Derek crossed the room faster than anyone should have been able to, grabbing the stick and jerking it away before one fist curled in Stiles’ shirt yanked the younger man to his feet. “What are you doing here?” Derek demanded, eyes shifting to red for an instant. 

“I…” Stiles started, but the hold that Derek had on his shirt made it hard to talk. When Derek’s eyes shifted color Stiles’ went wide, fear coursing through him. “It was a dare,” he sputtered, doubting everything when Derek’s eyes went back to the piercing blue color they were before. 

The smell of fear overpowered everything else around them and while normally Derek relished it he found himself regretting it. He hadn’t noticed it before, but once it was gone he almost missed the boy’s scent, something similar to the woods but with an almost cinnamon tinge to it. “Get out,” he demanded, throwing Stiles towards the doorway, not caring that he didn’t land on his feet and wound up in a heap on the floor. “Now.” Derek grabbed the bag off the couch and threw that at Stiles as well, hitting him just as he was getting to his feet. 

Stiles almost lost his balance again when the bag hit him, wincing but grabbing it. “I can’t…” he said, stumbling back, but not retreating. Why wasn’t he retreating? He should be running, but instead he was just staring at Derek, Derek Hale, murder suspect. “I can’t.” 

“Why the hell not?” Derek growled, something not quite human to his voice. He took two steps closer to the boy and while he expected him to step back, he didn’t. The most Stiles did was raise his backpack in front of him more, like it might protect him. 

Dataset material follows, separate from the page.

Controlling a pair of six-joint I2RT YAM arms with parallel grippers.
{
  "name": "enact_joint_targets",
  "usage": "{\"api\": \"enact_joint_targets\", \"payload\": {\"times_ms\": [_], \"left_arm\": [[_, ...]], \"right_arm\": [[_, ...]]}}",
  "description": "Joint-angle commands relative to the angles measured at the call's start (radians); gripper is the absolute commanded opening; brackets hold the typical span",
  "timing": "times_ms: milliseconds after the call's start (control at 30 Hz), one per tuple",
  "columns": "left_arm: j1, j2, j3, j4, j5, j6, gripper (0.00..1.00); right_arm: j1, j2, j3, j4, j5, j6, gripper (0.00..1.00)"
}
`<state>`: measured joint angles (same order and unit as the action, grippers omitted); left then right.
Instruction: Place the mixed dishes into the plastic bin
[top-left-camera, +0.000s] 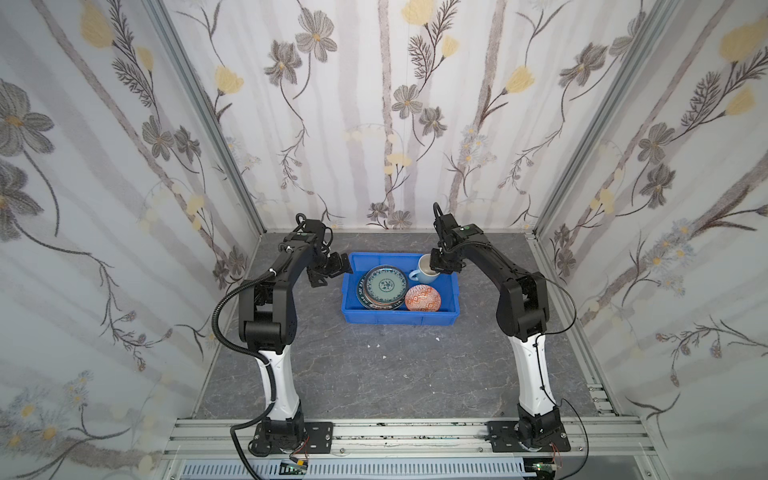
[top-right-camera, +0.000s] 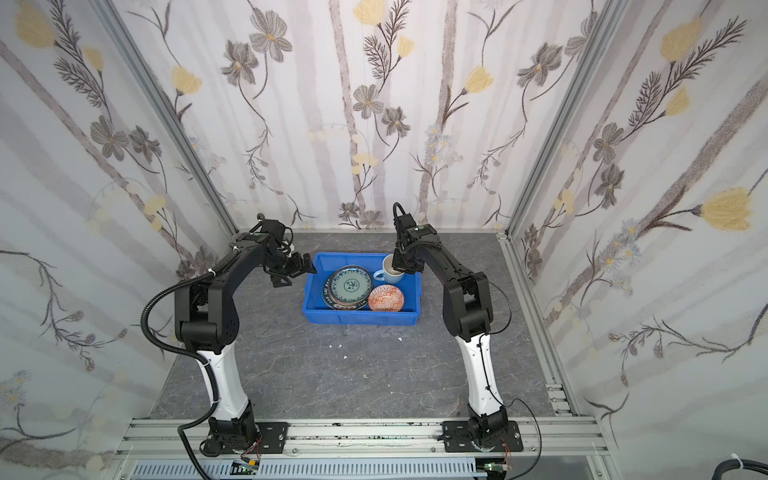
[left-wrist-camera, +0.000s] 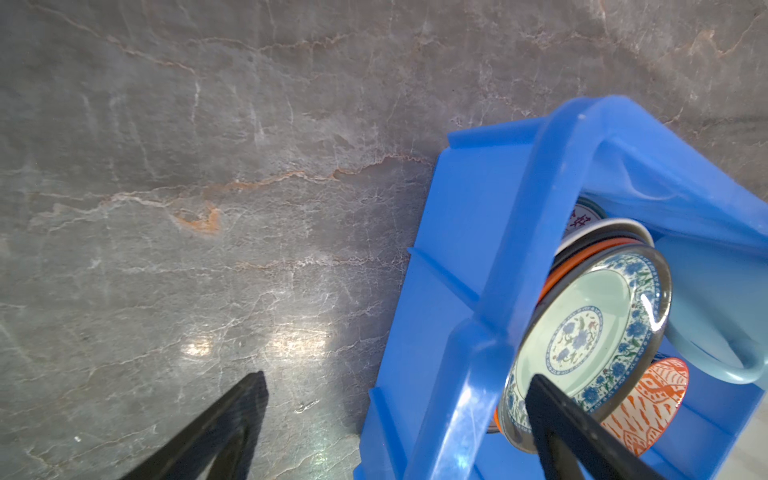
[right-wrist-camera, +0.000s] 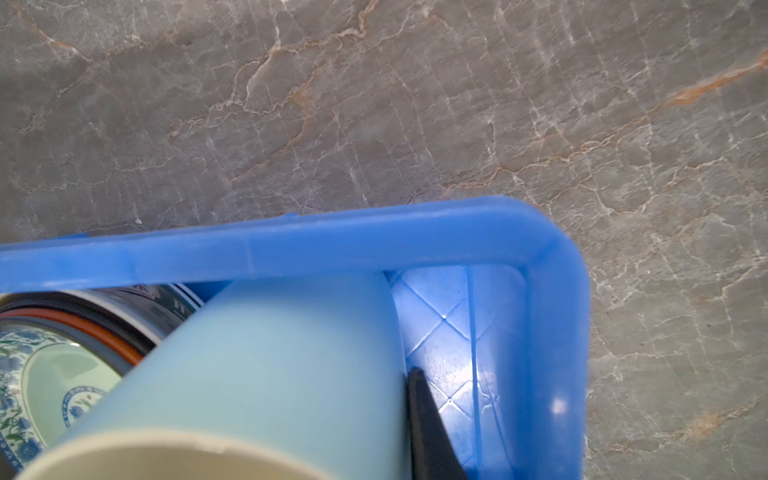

“The dare…I…the night...” Stiles expected his voice shake more, but besides not being able to finish a sentence it was steady. 

The smell of fear was dissipating and Derek could smell the boy again, like pine needles and cinnamon and while it eased his rage, Derek wasn’t any friendlier beneath it. “You want to stay the night…” he said, disbelief in his tone, one eyebrow raised in mocking. 

Stiles’ eyes darted around the room and he shrugged. “Yes.” 

Derek nodded slowly. “Fine.” 

Just as Stiles started to relax, smirking almost, Derek was moving again, grabbing him by the back of his shirt and dragging him through the house to a doorway under the stairs. Just as before he tossed Stiles into the dark, not caring when he heard him thumping down the stairs into the fire gutted basement. “You can stay there.” He heard protests, but ignored them, slamming the door shut and drawing the bolt across it to lock it.

Stiles tumbled down the stairs, thinking when he bounced to the bottom that he was lucky he wasn’t hurt worse than a few scrapes and bruises. “Hey!” he called, but nothing answered. Of course nothing answered. Now he was locked in the damn basement of a mass murderer and sure he wasn’t going to survive the night. Jackson had better feel fucking sorry for getting him killed. Tugging at his shirt to right it, his fingers slipped into holes in the fabric that hadn’t been there moments before. Looking down they almost looked like claw marks.

\----------------------------------------------------

“He locked him up down here?” Isaac asked, only following Erica a few steps down, which wasn’t much but it was better than Boyd. Boyd just stood at the top of the stairs, mumbling something about keeping watch. 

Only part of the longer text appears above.